Chips off the old Bloc

Duceppe seems to want an election before his party loses even more support

Le BQ à Ottawa



Gilles Duceppe has pulled a Godfather in reverse, making the Harper government an offer the Bloc Québécois leader knows it can't possibly accept.
On the weekend, Duceppe announced five "non-negotiable" conditions that the Conservative minority government must meet in the speech from the throne Oct. 16 to obtain the Bloc's support.
One of these is the outright abolition of the federal spending power, which allows Ottawa to intervene in areas of provincial jurisdiction.

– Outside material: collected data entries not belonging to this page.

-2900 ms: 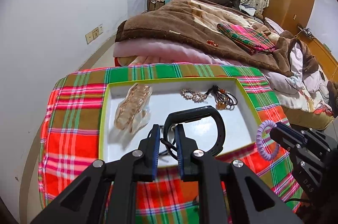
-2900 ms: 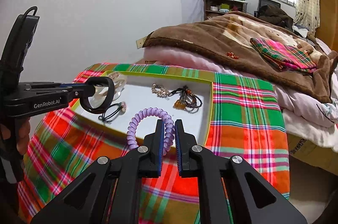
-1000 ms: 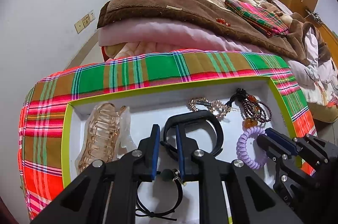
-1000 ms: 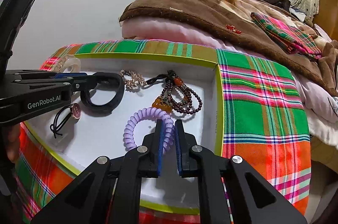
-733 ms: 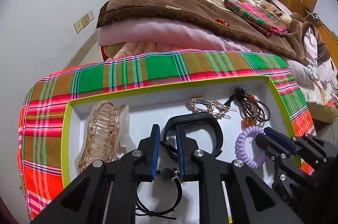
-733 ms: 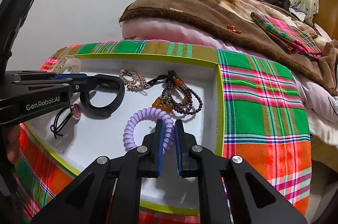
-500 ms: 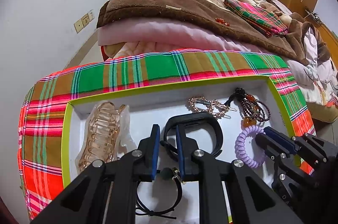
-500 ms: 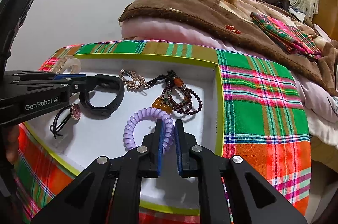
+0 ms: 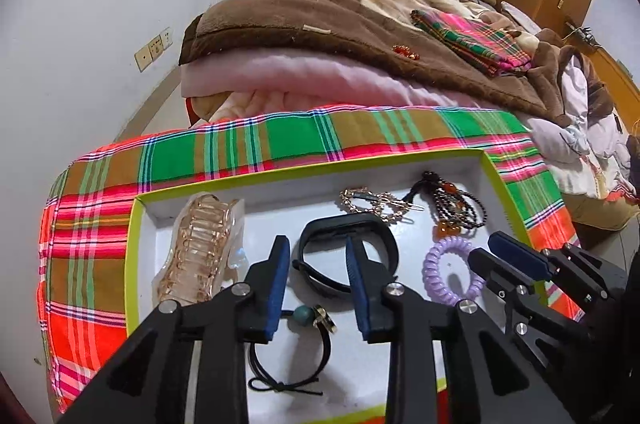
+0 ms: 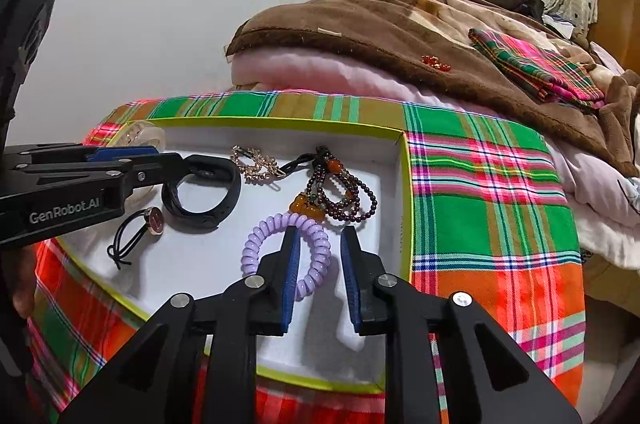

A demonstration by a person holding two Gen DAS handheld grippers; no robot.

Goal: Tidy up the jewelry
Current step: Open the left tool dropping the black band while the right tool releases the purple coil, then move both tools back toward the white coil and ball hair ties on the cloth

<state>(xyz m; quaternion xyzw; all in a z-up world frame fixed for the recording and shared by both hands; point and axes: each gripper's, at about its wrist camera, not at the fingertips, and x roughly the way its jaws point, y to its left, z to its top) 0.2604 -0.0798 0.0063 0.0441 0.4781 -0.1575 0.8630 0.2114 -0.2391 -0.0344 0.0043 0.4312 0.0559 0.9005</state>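
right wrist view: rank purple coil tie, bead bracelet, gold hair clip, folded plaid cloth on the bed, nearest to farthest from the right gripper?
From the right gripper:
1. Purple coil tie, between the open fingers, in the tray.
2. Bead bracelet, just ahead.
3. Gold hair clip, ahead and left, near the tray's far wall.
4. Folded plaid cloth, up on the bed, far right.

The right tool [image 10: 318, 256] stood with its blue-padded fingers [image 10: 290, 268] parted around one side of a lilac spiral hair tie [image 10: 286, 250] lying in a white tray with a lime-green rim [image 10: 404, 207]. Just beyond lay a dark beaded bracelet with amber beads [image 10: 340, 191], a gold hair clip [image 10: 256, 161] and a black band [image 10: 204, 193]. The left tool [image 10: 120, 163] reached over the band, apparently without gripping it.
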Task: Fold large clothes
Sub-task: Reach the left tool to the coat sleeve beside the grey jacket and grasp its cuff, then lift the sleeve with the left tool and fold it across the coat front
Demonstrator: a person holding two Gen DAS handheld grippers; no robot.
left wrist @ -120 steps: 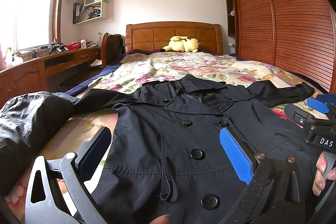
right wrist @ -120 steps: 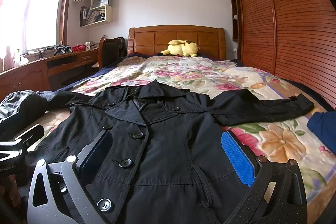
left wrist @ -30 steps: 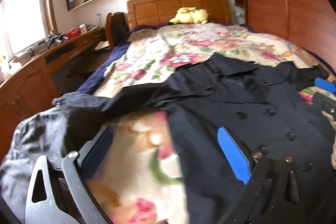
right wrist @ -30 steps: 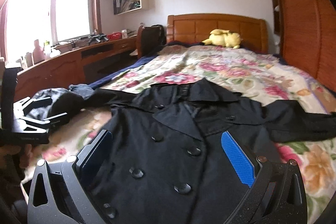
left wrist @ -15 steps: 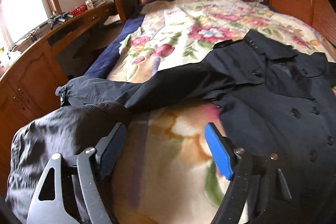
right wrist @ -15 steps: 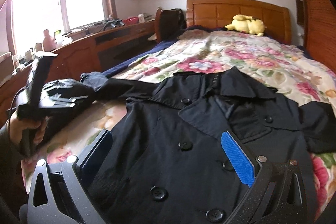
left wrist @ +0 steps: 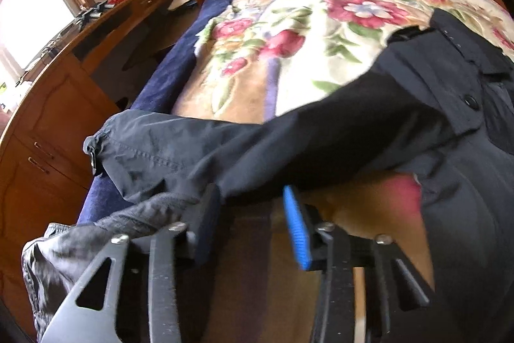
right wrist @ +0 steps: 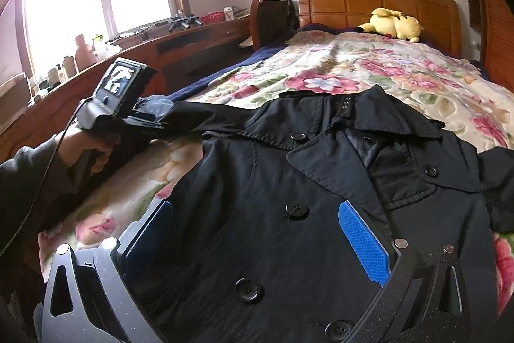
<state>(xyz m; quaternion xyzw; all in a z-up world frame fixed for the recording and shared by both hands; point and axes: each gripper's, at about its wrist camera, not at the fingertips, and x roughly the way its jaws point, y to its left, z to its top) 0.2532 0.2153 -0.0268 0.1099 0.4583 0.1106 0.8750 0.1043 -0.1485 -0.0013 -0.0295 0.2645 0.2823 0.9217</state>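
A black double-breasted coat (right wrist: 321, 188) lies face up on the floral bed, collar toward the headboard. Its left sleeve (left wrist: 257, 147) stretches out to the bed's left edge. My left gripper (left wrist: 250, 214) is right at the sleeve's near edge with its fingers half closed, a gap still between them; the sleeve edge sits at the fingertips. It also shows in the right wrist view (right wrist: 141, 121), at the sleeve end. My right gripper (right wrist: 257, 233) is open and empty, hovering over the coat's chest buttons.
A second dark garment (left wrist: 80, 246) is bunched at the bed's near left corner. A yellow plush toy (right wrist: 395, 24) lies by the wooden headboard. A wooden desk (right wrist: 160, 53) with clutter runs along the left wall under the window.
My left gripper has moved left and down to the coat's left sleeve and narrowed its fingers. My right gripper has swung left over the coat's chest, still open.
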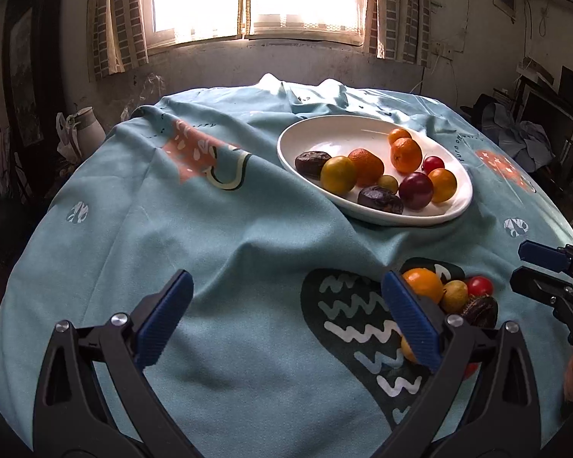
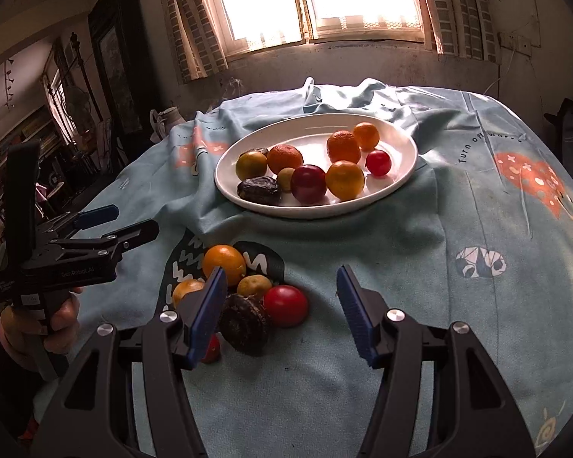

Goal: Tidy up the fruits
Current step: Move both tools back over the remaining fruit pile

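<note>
Daylight from a bright curtained window (image 2: 313,0) falls on a counter draped in a light blue printed cloth (image 1: 217,229).

Left gripper (image 1: 286,305): released, blue pads wide apart, nothing between them, hovering over bare cloth. Its right finger (image 1: 410,324) covers part of the loose fruit pile; one orange piece behind it shows only as a sliver. In the right wrist view the same gripper (image 2: 130,221) appears side-on, held by a hand (image 2: 57,328) that is largely in shadow. White lettering on its body reads "Gen.Robot.AI"; a smaller label below it is too small to read.

Right gripper (image 2: 280,305): released, holding nothing, set just over the loose pile. Its left finger (image 2: 206,316) hides part of a small red fruit and of one orange fruit.

Loose pile on the cloth, near the grippers: an orange citrus (image 2: 224,264), a small yellow fruit (image 2: 254,285), a red tomato-like fruit (image 2: 285,305) and a dark wrinkled fruit (image 2: 244,322), touching one another.

Beyond, well apart from the pile: a white oval plate (image 2: 401,145) carrying mixed fruit, namely orange, yellow, red and dark pieces clustered toward its near side.

Cloth print legible near the plate: "Turn off", the remainder lost in folds.
</note>
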Demonstrator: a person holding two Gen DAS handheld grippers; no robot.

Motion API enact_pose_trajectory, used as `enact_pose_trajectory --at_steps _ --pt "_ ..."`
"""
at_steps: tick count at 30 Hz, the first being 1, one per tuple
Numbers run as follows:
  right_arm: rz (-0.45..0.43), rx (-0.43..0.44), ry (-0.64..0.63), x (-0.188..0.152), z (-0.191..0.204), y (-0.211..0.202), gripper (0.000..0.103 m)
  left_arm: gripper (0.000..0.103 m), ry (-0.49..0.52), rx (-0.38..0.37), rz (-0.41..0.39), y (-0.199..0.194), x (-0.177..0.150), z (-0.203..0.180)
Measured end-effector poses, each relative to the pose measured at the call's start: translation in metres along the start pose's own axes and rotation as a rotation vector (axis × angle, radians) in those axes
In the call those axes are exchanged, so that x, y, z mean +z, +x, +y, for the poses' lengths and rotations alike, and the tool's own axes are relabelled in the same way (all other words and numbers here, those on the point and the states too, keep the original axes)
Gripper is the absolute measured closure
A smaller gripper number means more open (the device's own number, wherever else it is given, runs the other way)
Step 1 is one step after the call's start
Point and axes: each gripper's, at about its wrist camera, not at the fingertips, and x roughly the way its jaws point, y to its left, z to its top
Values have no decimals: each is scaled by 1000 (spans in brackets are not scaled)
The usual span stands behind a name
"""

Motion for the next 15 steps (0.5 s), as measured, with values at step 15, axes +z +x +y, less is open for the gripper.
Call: enact_pose_trajectory --at_steps 15 --pt "161 51 -61 -16 22 23 55 2 -26 -15 31 2 2 4"
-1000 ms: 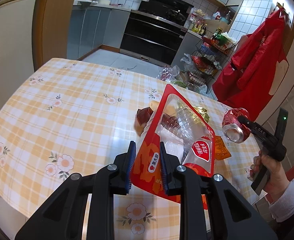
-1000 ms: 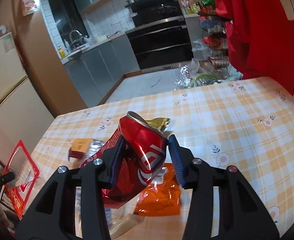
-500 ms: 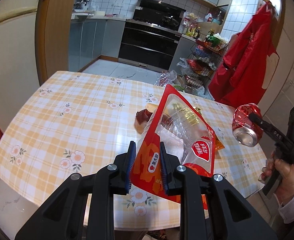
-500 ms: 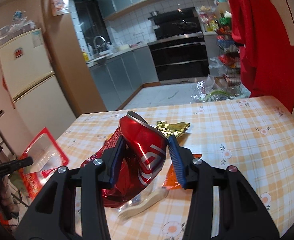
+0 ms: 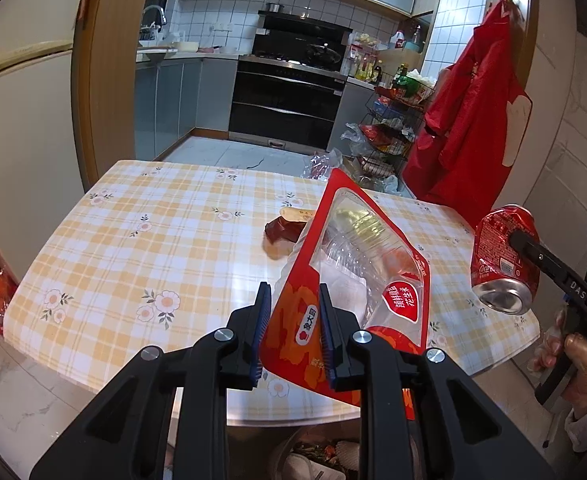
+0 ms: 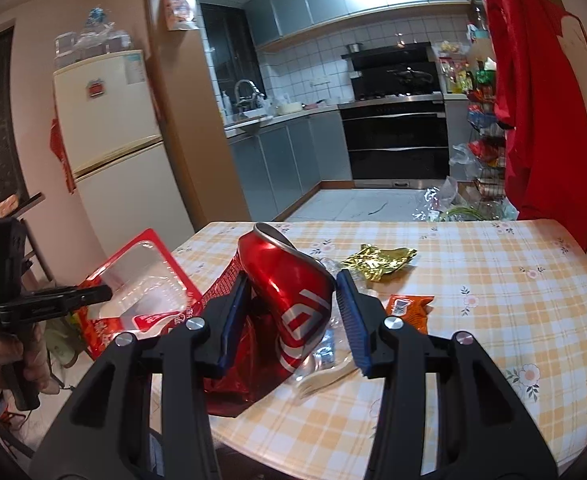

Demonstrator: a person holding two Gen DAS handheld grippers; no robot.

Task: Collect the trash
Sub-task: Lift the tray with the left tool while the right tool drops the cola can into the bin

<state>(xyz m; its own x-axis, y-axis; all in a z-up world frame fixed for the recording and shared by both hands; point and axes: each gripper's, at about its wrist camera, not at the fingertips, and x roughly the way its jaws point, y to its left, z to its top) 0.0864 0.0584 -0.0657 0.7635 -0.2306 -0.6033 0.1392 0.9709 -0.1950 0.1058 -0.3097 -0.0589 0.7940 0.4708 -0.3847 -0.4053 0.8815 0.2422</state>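
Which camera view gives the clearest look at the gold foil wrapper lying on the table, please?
The right wrist view shows it best: the gold foil wrapper lies crumpled and unobstructed on the checked tablecloth, beyond the red can. In the left wrist view only a gold glint shows through the clear window of the red snack bag.

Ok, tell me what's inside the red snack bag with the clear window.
Through the window of the red snack bag, held by the left hand-held gripper, a clear plastic tray shows. Any contents behind the red printed part are hidden.
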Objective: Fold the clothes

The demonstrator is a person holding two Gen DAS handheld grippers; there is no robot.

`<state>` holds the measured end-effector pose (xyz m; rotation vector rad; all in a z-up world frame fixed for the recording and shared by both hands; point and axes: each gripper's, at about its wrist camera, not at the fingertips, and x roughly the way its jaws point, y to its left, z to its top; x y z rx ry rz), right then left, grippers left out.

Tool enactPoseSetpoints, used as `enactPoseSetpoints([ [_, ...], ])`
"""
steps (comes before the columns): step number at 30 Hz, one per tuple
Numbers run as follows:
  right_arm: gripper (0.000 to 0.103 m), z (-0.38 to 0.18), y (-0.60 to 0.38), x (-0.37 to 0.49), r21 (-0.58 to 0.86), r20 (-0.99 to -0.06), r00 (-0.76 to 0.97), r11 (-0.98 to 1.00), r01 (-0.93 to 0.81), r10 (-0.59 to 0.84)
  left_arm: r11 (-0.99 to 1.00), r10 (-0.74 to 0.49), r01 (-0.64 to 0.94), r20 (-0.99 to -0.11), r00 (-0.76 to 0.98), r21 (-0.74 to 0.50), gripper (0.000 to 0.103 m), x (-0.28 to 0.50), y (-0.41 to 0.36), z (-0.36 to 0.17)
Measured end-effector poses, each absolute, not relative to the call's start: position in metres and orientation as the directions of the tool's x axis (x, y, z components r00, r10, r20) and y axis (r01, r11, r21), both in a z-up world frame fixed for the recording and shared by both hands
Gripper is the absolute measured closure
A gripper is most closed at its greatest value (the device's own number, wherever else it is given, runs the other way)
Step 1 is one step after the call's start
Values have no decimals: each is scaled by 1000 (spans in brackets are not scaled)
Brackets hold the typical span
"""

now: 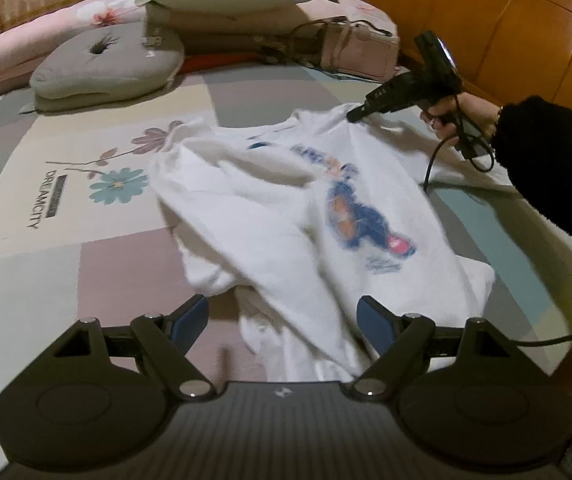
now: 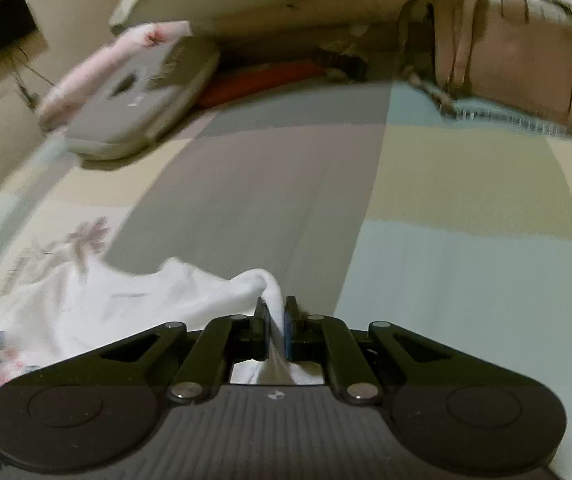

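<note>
Shirt [image 1: 306,208] is the thing here, a white tee with a blue cartoon print, lying rumpled and print-side up on the patchwork bedspread [image 1: 86,264], roughly mid-bed and nowhere near flat yet

The right tongs [image 2: 275,312] are pinched together on a bunched white bit of the far edge, up by the neck or shoulder as far as I can tell. Cloth is squeezed between the pads and trails back under the tool. My guess is that grabbing a corner like this is to pull the fabric taut and straighten it before any fold happens

The left tongs [image 1: 282,320] sit at the near end with the blue pads [image 1: 374,324] wide apart. The hem lies between them but nothing's clamped, so it looks like that side is lined up to take its own grip

Room-wise it's decent: open bedspread to the left and beyond the shirt. Further up there's a grey cushion [image 1: 106,68] and a pink bag [image 2: 518,64] near the wooden headboard [image 1: 486,12], so pulling much further that way gets crowded. The right side of the shirt sits close to the bed edge under the person's dark sleeve [image 1: 546,152], and a black cable [image 1: 430,164] droops onto the fabric there, which could snag
</note>
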<state>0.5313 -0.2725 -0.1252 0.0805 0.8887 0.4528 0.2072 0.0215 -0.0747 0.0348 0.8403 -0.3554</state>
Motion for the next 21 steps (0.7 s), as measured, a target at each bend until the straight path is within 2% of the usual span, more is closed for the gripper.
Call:
enactPoseSetpoints([
  [3, 94, -128, -263, 550, 194, -751, 568, 935, -298, 337, 949, -271, 298, -740, 615, -101, 21, 208, 28, -76],
  [6, 91, -129, -262, 556, 196, -762, 559, 939, -282, 327, 951, -269, 290, -738, 619, -104, 21, 208, 34, -75],
  [7, 86, -128, -262, 555, 195, -759, 564, 941, -278, 324, 952, -267, 288, -737, 621, -102, 21, 208, 36, -75],
  [8, 75, -125, -264, 552, 195, -755, 571, 941, -276, 324, 953, -264, 285, -736, 624, -100, 21, 208, 38, -75],
  [9, 71, -120, -266, 548, 196, -747, 579, 941, -276, 326, 954, -262, 281, -735, 625, -101, 21, 209, 39, -76],
  [12, 70, -106, -277, 534, 218, -725, 595, 935, -279, 347, 955, -263, 275, -729, 632, -106, 21, 211, 41, -75],
  [15, 63, -92, -297, 510, 208, -711, 615, 937, -280, 341, 954, -269, 281, -725, 634, -108, 21, 210, 40, -75],
  [21, 62, -92, -361, 462, 112, -738, 647, 980, -164, 193, 949, -279, 295, -726, 629, -109, 21, 204, 33, -76],
])
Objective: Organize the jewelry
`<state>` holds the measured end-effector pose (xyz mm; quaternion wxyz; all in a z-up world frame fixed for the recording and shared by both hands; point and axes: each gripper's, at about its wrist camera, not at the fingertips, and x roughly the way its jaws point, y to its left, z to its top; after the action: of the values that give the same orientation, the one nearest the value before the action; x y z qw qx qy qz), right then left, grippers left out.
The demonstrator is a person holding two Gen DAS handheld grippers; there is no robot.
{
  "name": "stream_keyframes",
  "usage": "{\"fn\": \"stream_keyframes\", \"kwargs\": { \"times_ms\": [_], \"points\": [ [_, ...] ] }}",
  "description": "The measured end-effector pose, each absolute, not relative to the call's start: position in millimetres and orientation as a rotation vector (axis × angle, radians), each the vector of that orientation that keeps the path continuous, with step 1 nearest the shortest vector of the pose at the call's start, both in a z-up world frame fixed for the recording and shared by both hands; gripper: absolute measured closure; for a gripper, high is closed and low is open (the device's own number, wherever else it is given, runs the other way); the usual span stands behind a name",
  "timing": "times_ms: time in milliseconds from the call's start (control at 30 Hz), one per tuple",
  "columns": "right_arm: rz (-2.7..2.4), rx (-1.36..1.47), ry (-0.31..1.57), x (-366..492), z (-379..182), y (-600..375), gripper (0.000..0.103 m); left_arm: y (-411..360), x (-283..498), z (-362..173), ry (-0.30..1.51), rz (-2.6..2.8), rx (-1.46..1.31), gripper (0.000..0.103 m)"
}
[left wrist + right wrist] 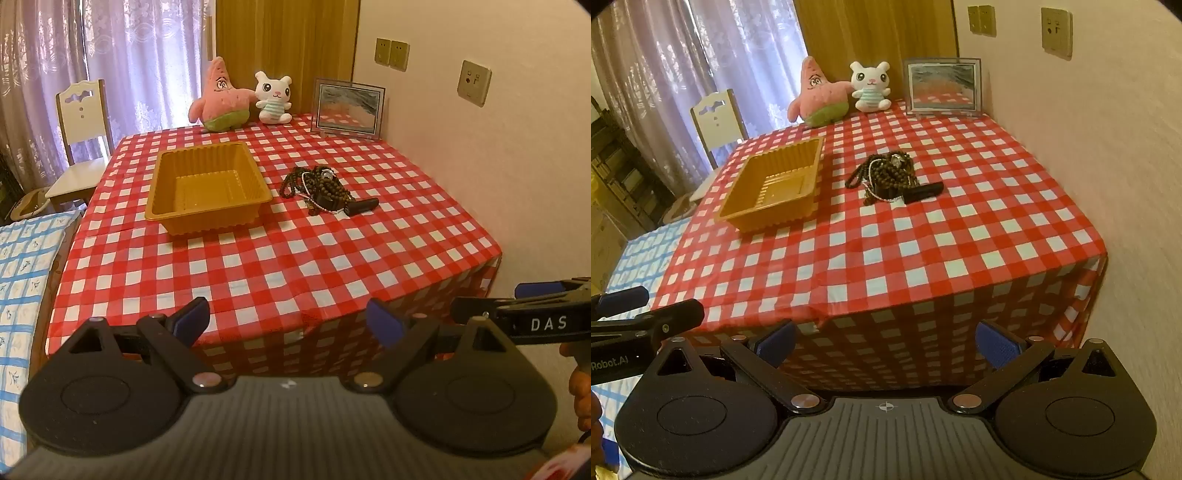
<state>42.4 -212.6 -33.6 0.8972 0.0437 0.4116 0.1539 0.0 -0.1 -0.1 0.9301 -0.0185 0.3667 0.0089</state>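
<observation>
A pile of jewelry (pixel 320 188), dark bead strings, a thin white strand and a black watch-like strap, lies on the red checked table right of centre; it also shows in the right wrist view (pixel 892 179). An empty orange plastic tray (pixel 207 186) stands left of it, also in the right wrist view (pixel 772 184). My left gripper (pixel 288 319) is open and empty, held before the table's front edge. My right gripper (pixel 884 341) is open and empty, also short of the front edge. Each gripper's side shows in the other's view.
A pink star plush (pixel 219 98), a white bunny plush (pixel 274 98) and a framed picture (pixel 348 109) stand along the table's far edge. A wall (pixel 480 166) runs along the right side. A white chair (pixel 83 147) and a blue-patterned bed (pixel 22 280) are left.
</observation>
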Motion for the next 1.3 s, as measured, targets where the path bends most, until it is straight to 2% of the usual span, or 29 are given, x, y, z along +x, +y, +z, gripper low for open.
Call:
{"fn": "stream_keyframes", "kwargs": {
  "times_ms": [1300],
  "points": [
    [0.317,0.099,0.847,50.2,-33.1,-211.1,0.000,-3.6,2.7,0.7,0.752,0.012,-0.043,0.012]
  ]
}}
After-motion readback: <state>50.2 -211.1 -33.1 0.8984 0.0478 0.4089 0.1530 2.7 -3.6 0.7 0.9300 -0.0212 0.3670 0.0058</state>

The Harper government has promised only to limit federal spending power, and some smaller, poorer provinces are opposed even to that.
In the speech in which he announced the Bloc's conditions, Duceppe described abolition as a traditional demand of Quebec governments, including federalist ones, which is false. In fact, federalist Quebec governments, including the present one, have called for the limitation of the spending power, not its outright abolition.
But Duceppe is looking for an excuse for the Bloc to vote against the government on a confidence motion.
Some Bloc supporters have criticized their left-of-centre party for helping to prop up the right-of-centre Conservative minority government since it was elected in January, 2006.
And Duceppe might have calculated that with his party's support apparently in steady decline, the sooner the next general election is held the more Bloc seats will be saved.
The Liberals weren't the only losers in last week's federal by-elections in Quebec. While the Liberals lost Outremont, the Bloc also lost a stronghold of its own: Roberval-Lac-Saint-Jean, which it had held since 1993.
What's more, the Bloc actually lost more support in the by-elections than the Liberals did (though in Roberval-Lac-Saint-Jean and Saint-Hyacinthe- Bagot, the Liberals had little support to lose, having received less than 10 per cent of the vote in 2006).
Not only did the Bloc lose a seat to the Conservatives, there was also a net transfer of votes from the Bloc to the Conservatives in the two overwhelmingly francophone ridings outside Montreal. Although turnout was lower in the by-elections, the Conservatives gained votes in absolute numbers from the general election in the Roberval and Saint-Hyacinthe ridings.
The by-election results are consistent with those from public-opinion surveys suggesting a decline in support for the Bloc since the 2006 election, in which it received 42 per cent of the valid votes in this province.
For example, a Léger Marketing poll conducted Sept. 5-8 for The Gazette, TVA and Le Journal de Montréal had the Bloc still first in popularity among the federal parties in Quebec, but down five percentage points from the 2006 election.
But the Bloc's current slide didn't start with the last general election. From the 2004 to the 2006 elections, the Bloc's share of the overall vote in this province slipped six points.
In fact, the federal sovereignist party has never fully equalled the success it enjoyed in its first general election in 1993, when support for sovereignty was high following the failure of the Meech Lake constitutional accord recognizing Quebec as a distinct society.
In that election, the Bloc received 1.8 million votes, or 49.3 per cent of the valid votes cast in Quebec, heights it has not reached since, and captured 54 of the province's 75 seats.
Its support suffered an overall decline in each of the two ensuing general elections as anger over the Meech failure gradually cooled. It rebounded in 2004 following the sponsorship scandal, when the Bloc again won 54 seats, with 48.9 per cent of the over-all vote. But it has since been slipping again.
Even Duceppe seemed to have given up on the Bloc last May, preferring the leadership of what had become a provincial third party seriously in need of reconstruction. He briefly abandoned the Bloc to seek the leadership of the Parti Québécois, vacated after Duceppe had helped oust André Boisclair.

Pauline Marois scared him back to Ottawa after 24 hours. But that was long enough to make it clear that for its own leader, as for a growing number of Quebecers, the Bloc was no longer the first choice.